Task brief ▸ Check each line below for the word "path", and copy those that have it.
[[ Supplied information, beginning ]]
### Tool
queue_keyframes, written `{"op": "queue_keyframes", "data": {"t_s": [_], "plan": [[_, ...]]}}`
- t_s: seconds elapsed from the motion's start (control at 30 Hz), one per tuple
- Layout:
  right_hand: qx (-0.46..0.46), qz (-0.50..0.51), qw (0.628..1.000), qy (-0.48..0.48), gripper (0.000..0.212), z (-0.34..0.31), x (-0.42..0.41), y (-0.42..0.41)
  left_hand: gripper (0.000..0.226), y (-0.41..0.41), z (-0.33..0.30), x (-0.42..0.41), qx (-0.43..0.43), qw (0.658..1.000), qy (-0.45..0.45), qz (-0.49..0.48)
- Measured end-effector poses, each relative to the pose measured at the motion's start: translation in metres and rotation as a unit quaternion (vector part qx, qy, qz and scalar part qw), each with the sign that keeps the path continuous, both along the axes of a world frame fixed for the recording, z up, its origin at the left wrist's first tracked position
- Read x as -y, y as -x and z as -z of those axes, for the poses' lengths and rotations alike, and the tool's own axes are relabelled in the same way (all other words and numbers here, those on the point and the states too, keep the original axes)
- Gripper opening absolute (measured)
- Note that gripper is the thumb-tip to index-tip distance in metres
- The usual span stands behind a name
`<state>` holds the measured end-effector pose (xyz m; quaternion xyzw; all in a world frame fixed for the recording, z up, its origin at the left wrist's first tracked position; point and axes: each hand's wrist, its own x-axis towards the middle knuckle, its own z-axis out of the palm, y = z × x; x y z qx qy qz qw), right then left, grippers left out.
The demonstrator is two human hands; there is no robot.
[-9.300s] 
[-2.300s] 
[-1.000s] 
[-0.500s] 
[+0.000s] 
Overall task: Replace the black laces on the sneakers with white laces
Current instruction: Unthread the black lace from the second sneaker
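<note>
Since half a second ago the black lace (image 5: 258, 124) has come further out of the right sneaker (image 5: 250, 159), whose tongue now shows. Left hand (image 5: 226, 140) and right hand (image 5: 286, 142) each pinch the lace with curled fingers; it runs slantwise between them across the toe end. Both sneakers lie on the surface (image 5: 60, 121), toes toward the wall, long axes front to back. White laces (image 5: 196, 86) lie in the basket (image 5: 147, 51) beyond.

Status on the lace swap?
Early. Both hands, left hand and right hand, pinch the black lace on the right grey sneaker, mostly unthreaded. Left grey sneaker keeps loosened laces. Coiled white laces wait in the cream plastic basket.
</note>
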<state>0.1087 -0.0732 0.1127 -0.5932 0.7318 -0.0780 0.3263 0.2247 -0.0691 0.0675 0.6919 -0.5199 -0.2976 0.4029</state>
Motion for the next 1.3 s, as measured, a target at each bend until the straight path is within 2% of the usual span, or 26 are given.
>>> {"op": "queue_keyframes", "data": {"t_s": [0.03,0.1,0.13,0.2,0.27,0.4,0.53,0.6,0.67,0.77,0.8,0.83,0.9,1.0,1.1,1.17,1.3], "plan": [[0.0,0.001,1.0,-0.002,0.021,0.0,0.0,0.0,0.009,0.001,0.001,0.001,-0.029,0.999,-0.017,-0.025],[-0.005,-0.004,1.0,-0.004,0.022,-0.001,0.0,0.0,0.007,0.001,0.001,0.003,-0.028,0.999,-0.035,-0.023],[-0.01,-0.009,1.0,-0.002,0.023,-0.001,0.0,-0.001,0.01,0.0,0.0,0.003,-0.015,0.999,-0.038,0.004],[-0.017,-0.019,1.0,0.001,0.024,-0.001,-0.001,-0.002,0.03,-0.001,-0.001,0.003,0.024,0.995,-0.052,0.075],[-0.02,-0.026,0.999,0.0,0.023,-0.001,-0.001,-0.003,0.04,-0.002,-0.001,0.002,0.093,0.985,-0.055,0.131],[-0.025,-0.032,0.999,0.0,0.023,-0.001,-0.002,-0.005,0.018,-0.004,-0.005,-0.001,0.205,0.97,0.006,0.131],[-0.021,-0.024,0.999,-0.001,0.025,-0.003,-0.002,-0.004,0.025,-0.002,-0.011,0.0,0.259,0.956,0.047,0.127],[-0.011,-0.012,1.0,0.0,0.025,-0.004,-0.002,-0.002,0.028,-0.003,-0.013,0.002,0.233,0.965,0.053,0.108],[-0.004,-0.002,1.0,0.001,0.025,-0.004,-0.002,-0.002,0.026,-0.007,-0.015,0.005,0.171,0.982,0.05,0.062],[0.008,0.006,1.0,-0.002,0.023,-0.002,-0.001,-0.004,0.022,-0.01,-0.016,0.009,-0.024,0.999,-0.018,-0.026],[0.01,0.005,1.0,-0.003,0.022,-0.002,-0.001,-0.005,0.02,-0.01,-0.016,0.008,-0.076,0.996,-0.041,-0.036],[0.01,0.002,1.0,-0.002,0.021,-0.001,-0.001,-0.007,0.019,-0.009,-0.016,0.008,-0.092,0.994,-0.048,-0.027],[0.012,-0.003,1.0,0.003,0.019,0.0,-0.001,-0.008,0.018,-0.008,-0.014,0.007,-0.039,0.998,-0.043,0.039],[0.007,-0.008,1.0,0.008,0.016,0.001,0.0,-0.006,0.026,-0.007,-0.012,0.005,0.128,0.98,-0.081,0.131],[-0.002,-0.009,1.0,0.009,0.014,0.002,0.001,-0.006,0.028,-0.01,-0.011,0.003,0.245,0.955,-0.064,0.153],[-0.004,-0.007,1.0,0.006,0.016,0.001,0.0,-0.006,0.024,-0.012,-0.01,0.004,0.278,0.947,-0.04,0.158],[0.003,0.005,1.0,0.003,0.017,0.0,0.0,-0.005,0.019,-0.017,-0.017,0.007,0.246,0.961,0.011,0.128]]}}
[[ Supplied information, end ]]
Reply to the exercise ▸
- Measured end-effector poses, each relative to the pose measured at the motion's start: translation in metres and rotation as a unit quaternion (vector part qx, qy, qz and scalar part qw), each with the sign that keeps the path continuous, both along the axes of a world frame fixed for the recording, z up, its origin at the left wrist's first tracked position
Motion for the next 1.3 s, as measured, a target at each bend until the straight path is within 2% of the usual span, or 26 are given.

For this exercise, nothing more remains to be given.